» **What you will do**: Your job is to return every line of the listing holding the string "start".

» **Data section**:
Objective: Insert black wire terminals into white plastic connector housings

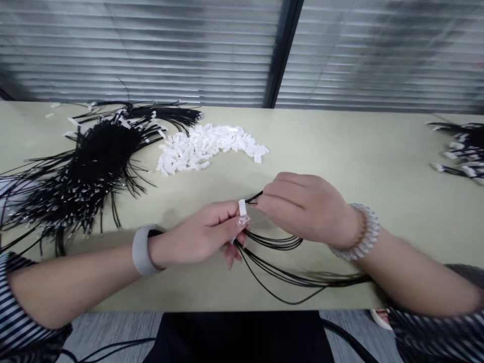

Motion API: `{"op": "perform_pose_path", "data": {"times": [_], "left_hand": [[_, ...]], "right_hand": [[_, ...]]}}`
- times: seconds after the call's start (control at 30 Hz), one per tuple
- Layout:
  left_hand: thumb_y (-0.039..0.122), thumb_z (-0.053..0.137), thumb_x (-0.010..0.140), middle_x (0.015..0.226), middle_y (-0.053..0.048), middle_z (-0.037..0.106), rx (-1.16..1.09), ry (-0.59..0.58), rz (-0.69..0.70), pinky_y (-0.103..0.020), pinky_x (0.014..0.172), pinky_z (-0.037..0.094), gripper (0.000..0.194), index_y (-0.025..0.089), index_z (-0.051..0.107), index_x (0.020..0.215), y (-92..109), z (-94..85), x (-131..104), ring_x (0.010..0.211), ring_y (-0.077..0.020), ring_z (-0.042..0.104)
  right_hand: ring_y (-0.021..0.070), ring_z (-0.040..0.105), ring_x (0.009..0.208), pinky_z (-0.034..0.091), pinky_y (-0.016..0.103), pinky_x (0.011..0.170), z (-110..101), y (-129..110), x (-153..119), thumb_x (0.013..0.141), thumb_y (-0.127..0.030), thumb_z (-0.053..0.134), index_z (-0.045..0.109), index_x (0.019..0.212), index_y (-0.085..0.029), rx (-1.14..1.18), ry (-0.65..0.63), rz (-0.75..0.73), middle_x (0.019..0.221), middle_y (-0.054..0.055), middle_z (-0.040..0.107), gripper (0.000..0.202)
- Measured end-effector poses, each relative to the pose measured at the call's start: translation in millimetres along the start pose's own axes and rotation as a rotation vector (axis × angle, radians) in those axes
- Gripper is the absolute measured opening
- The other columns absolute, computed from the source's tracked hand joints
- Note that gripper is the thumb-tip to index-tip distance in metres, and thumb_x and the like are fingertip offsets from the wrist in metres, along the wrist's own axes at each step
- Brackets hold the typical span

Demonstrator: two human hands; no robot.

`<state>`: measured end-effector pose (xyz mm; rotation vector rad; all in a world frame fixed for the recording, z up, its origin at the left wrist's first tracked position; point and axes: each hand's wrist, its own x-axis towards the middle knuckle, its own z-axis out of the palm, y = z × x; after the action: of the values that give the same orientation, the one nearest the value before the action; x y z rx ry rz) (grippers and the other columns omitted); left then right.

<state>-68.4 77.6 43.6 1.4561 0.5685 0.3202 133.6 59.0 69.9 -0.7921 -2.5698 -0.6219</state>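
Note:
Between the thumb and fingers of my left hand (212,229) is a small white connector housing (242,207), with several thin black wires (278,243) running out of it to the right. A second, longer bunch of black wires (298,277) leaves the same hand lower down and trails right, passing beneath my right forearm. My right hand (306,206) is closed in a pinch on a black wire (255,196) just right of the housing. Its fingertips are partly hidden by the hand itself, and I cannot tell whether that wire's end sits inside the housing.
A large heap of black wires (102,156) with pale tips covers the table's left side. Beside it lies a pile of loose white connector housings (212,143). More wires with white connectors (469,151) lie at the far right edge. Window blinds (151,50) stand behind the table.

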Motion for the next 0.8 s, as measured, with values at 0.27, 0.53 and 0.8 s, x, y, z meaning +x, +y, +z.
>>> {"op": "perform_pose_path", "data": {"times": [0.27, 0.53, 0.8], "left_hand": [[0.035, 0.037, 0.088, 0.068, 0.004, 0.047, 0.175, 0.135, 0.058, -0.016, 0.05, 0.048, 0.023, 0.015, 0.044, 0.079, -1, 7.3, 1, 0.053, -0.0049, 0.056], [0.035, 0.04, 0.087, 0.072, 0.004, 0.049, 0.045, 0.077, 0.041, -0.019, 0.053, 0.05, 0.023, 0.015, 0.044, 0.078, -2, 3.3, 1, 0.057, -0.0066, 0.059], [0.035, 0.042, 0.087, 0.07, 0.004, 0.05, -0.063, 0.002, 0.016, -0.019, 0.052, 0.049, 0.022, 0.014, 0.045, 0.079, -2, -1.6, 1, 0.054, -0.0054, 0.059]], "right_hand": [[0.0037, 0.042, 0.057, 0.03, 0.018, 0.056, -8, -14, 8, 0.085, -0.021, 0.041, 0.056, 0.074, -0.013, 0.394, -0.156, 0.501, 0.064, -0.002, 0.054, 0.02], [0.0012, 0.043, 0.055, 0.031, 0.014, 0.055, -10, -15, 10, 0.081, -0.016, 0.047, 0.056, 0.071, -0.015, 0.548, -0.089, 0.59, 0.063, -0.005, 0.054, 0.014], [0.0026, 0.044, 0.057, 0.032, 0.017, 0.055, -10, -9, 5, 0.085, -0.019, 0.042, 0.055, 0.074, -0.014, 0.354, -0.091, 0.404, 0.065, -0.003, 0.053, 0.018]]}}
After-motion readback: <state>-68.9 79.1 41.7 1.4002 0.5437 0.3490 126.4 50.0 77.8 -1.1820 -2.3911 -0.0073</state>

» **Exercise response**:
- times: seconds after the call's start (control at 30 Hz), one per tuple
- Measured end-effector poses, each relative to the pose measured at the call's start: translation in millimetres along the start pose's own axes and rotation as a rotation vector (axis × angle, radians) in those axes

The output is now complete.